Summary Property Damage
summary(data$PROPDMG)
## Min. 1st Qu. Median Mean 3rd Qu. Max.
## 0.00 0.00 0.00 12.06 0.50 5000.00
Summary Crop Damage
summary(data$CROPDMG)
## Min. 1st Qu. Median Mean 3rd Qu. Max.
## 0.000 0.000 0.000 1.527 0.000 990.000
Summary Crop Expense
summary(data$CROPDMGEXP)
## ? 0 2 B k K m M
## 618413 7 19 1 9 21 281832 1 1994
Summary Property Expense
summary(data$PROPDMGEXP)
## - ? + 0 1 2 3 4 5
## 465934 1 8 5 216 25 13 4 4 28
## 6 7 8 B h H K m M
## 4 5 1 40 1 6 424665 7 11330
The NOAA documentation on page 12 explains the symbol of the -DMGEXP identifier variable stands for, e.g. “b” and “B” stands for billion dollars
symbol <- c("", "+", "-", "?", 0:9, "h", "H", "k", "K", "m", "M", "b", "B")
fact <- c(rep(0,4), 0:9, 2, 2, 3, 3, 6, 6, 9, 9)
mult <- data.frame (symbol, fact)
Create new cost-variables for the property and crop damage variables, which are including numeric numbers.
data$damage.prop <- data$PROPDMG*10^mult[match(data$PROPDMGEXP,mult$symbol),2]
data$damage.crop <- data$CROPDMG*10^mult[match(data$CROPDMGEXP,mult$symbol),2]
data$damage <- data$damage.prop + data$damage.crop
damage <- aggregate (damage~EVTYPE, data, sum)
Plot damage by dividing the total cost by billion of dollars.
damage$billion <- damage$damage / 1000000000;
damage <- damage [order(damage$billion, decreasing=TRUE),]
damage$EVTYPE <- factor(damage$EVTYPE , levels = damage$EVTYPE)
ggplot(damage[1:10,], aes(x=factor(EVTYPE)[1:10], y=billion[1:10]))+
theme_bw() +
theme(plot.title = element_text(color="BLACK", size=20, face="bold"))+
geom_bar(stat ="identity", fill = rainbow (10, start=0, end=0.5))+
ggtitle("Total Damage by Top 10 Weather Events") +
xlab("Weather Events Type") +
ylab("Total damage in billion USD") +
coord_flip() +
scale_y_continuous(breaks = seq(0,200, by = 25))
FIGURE 3 Plot Total damage by weather events
The data suggests the greatest effects on human health, floods and hurricanes caused the most economic damage with 160 and 86 billion dollar respectively from 1950 to 2011. Tornados are the third most damaging weather events that cause harm to human health and economic damage.

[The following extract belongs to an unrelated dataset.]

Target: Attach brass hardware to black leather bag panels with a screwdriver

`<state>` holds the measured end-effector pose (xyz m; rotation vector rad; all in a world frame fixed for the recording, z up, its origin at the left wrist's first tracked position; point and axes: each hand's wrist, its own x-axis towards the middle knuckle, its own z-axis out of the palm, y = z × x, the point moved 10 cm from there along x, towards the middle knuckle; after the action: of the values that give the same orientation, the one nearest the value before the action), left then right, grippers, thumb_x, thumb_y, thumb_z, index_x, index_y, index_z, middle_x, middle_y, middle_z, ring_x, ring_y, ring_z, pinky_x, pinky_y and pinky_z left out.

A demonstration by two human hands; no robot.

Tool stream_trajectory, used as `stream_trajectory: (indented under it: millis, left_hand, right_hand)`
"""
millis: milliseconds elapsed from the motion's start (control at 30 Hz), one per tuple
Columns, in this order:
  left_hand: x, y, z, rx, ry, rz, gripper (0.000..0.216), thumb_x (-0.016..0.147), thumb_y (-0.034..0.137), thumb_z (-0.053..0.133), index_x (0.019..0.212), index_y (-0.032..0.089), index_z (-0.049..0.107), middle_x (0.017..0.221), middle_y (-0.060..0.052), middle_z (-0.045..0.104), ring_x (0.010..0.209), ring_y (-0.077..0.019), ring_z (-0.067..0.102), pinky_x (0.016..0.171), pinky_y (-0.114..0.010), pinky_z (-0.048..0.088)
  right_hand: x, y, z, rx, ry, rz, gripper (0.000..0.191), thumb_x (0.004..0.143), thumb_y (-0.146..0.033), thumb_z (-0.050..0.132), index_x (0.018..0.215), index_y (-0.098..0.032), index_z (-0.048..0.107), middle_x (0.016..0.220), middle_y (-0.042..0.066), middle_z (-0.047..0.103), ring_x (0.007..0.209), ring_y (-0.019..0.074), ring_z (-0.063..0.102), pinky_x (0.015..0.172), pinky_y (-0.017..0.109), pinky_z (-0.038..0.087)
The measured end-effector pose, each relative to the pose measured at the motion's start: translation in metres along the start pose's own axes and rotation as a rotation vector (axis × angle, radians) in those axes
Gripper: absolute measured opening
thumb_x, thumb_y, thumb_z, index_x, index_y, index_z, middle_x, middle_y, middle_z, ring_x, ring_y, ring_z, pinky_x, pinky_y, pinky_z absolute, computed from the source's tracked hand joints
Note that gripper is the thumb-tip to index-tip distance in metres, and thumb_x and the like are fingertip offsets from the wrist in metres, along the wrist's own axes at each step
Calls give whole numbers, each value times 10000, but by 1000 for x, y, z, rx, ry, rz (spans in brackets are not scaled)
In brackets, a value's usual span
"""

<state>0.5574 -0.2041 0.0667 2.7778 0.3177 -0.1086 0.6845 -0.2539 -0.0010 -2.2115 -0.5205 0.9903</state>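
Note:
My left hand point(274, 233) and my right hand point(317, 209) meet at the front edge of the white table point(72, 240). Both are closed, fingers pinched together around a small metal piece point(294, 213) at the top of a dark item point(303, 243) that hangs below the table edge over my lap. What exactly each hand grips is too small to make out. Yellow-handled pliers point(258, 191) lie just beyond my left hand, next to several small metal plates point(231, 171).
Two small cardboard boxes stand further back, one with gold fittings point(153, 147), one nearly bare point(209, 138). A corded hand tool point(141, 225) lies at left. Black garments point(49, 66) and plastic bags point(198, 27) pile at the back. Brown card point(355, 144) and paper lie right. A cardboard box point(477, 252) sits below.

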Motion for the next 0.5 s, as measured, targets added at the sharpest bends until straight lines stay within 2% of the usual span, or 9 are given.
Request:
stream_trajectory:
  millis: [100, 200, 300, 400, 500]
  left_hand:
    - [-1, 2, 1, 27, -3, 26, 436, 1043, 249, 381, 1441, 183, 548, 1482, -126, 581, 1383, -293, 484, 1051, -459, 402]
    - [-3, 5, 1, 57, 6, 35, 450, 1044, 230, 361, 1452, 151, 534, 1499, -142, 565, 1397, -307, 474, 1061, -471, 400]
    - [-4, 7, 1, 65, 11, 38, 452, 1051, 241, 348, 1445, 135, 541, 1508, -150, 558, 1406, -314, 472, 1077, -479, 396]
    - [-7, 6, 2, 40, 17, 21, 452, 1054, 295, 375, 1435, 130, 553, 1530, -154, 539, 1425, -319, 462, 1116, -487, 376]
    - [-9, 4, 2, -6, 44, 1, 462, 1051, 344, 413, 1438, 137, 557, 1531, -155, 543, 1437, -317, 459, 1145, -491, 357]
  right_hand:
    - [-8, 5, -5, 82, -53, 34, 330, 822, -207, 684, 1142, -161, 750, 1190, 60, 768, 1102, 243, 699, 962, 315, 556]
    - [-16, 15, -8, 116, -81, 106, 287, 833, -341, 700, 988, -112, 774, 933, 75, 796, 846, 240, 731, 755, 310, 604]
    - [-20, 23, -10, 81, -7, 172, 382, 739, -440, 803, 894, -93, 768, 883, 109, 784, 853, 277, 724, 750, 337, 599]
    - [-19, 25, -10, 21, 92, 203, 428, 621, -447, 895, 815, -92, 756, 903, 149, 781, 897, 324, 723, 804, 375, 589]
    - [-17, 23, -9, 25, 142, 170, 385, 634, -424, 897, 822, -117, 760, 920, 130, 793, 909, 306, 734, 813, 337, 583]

These results are shown in the figure 3.
Tornado events have the strongest impact on public health indicated by total number of injuries and fatalities for the time period from 1950 to 2011.
Floods, on the other hand, have greatest economic damage in the United States from 1950 to 2011.